Artigos

Prisão civil por dívida alimentar: como funciona

Regras e limites da única dívida que pode levar à prisão no Brasil


O cenário: quando o crédito tem “peso de sobrevivência”

No Brasil, dívida não leva à cadeia como regra. A exceção é a dívida alimentar, porque ela envolve sustento, saúde e dignidade de quem depende daquele valor para viver. Por isso, a Constituição permite prisão civil do devedor de alimentos, e o CPC/2015 cria um rito próprio para pressionar o pagamento.

1) O que é prisão civil e por que ela existe

Prisão civil não é punição criminal. É uma medida de coerção: o objetivo é fazer pagar. Por isso:

  1. ela tem prazo curto e finalidade específica

  2. não “quita” a dívida

  3. pode ser revogada imediatamente com o pagamento

É a ferramenta mais forte do sistema para evitar que a obrigação alimentar vire letra morta.

2) Quando a prisão pode ser usada

A prisão é cabível na execução de alimentos quando há inadimplemento de parcelas atuais, aquelas que garantem o mínimo de sobrevivência.

Regra prática mais importante:

  1. a prisão pode ser decretada pelas 3 últimas parcelas vencidas antes do ajuizamento e pelas que vencerem no curso do processo

  2. parcelas mais antigas entram melhor no rito da penhora, não no da prisão

Isso existe para evitar que a prisão vire cobrança de dívida velha acumulada por anos e para manter o foco no caráter urgente.

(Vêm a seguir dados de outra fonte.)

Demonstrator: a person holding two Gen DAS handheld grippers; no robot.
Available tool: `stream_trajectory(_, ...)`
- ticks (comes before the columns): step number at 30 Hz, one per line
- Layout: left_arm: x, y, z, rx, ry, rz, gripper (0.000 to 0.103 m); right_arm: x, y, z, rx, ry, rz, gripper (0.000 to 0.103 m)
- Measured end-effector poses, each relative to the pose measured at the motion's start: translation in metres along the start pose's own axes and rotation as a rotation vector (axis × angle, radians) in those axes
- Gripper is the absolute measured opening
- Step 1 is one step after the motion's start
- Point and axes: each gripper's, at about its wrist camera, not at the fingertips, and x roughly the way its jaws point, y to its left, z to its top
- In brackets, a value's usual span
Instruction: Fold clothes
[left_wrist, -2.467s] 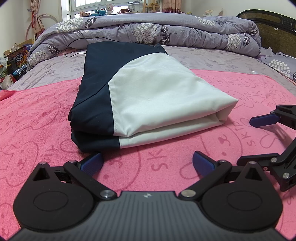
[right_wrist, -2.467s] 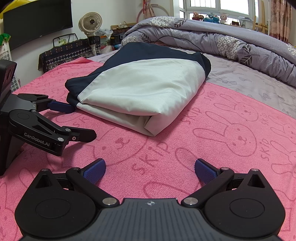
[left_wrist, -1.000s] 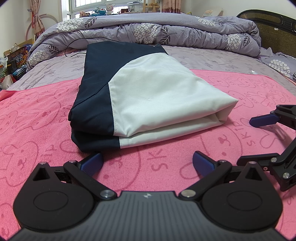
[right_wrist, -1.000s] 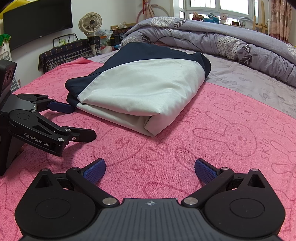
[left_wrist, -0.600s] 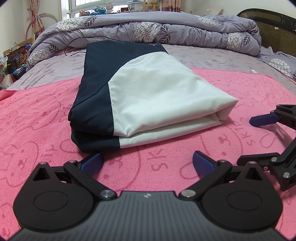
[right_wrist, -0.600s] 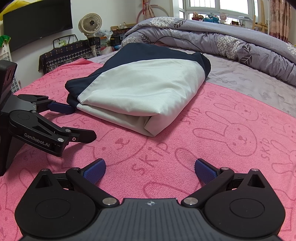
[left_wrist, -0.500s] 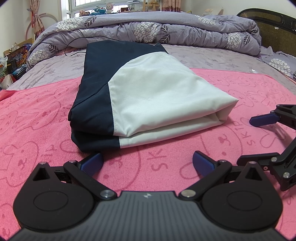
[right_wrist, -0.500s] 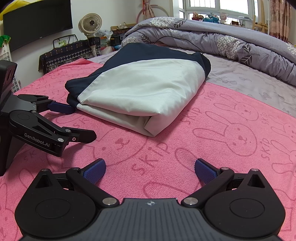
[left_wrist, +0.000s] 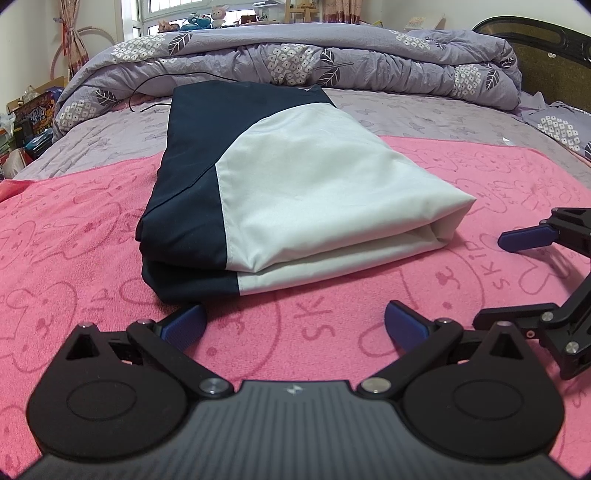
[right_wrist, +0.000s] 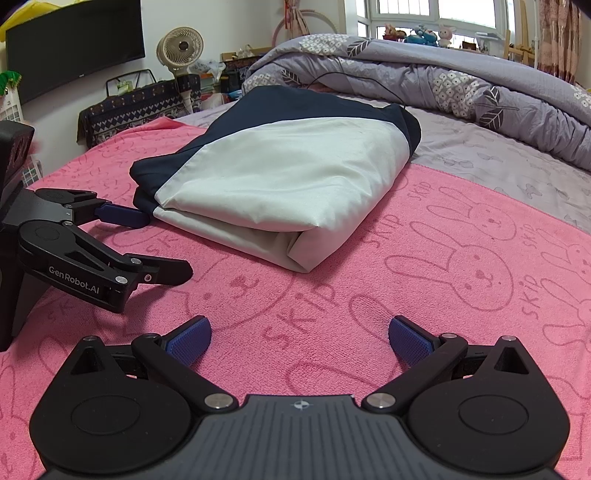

3) O procedimento do art. 528 do CPC/2015, em linguagem clara

Funciona assim:

  1. O credor ajuíza a execução pelo rito da prisão, indicando parcelas e valores

  2. O juiz manda intimar o devedor para, em 3 dias

    1. pagar

    2. provar que pagou

    3. justificar impossibilidade absoluta de pagar

  3. Se não pagar e a justificativa não for aceita, o juiz pode decretar a prisão

O prazo é curto de propósito: a lei quer resposta rápida.

4) Tempo e regime de cumprimento

  1. o prazo de prisão costuma variar de 1 a 3 meses

  2. é regime fechado, mas com separação de presos comuns, porque não é pena criminal

Mesmo preso, o devedor continua devendo. Prisão não substitui pagamento.

5) O que acontece se pagar

Pagou integralmente as parcelas que fundamentaram o decreto de prisão, a regra é liberação imediata, porque o objetivo da coerção foi atingido.

Ponto sensível: pagar parcialmente pode não impedir a prisão, a depender do caso e do entendimento do juiz, porque o rito é voltado ao adimplemento integral das parcelas executadas naquele pedido.

6) O que NÃO impede prisão, na prática

Muita gente confunde dificuldade com impossibilidade absoluta.

Normalmente, não basta alegar:

  1. desemprego genérico

  2. queda de renda sem prova

  3. dívidas pessoais

  4. “estou pagando o que dá”

A justificativa precisa ser robusta e documental, mostrando um fato real, grave e inevitável que bloqueou totalmente a possibilidade de pagamento naquele período.

7) O que pode impedir, suspender ou reduzir risco

Alguns elementos costumam ter mais força, dependendo do contexto e da prova:

  1. incapacidade temporária real, como doença grave com documentação e impacto direto na renda

  2. evento imprevisível e comprovado que bloqueou recursos, como bloqueio bancário indevido, catástrofe, internação prolongada

  3. pagamento comprovado ou erro de cálculo

  4. acordo homologado e adimplemento conforme combinado

Ainda assim, cada caso depende do juiz e da prova.

8) A saída correta quando a renda muda: revisional antes da dívida explodir

O erro clássico é deixar a dívida crescer e só reagir quando já existe execução.
Se houve mudança relevante na capacidade financeira, o caminho adequado é propor ação revisional para reduzir o valor, sempre tentando manter pagamento parcial e demonstrar boa-fé.

A revisional não é “passe livre” para parar de pagar, mas é o instrumento para ajustar o valor à realidade e reduzir o risco de inadimplemento continuado.

9) Prisão e penhora podem coexistir

Além da prisão, existem outros meios de cobrança:

  1. penhora de bens

  2. bloqueio de valores via SISBAJUD

  3. desconto em folha quando possível

  4. protesto e negativação do nome

  5. medidas executivas que pressionam o pagamento

Em muitos casos, o credor alterna ou soma estratégias conforme o perfil do devedor.

Conclusão: coerção máxima com foco no essencial

A prisão civil por alimentos não existe para punir pobreza. Ela existe para proteger quem depende do valor para viver e para forçar o cumprimento de um dever de assistência. O melhor caminho é evitar chegar nesse ponto: pagar, negociar e revisar quando necessário. Para quem recebe, documentar o débito e agir rápido é o que impede que a obrigação vire abandono material.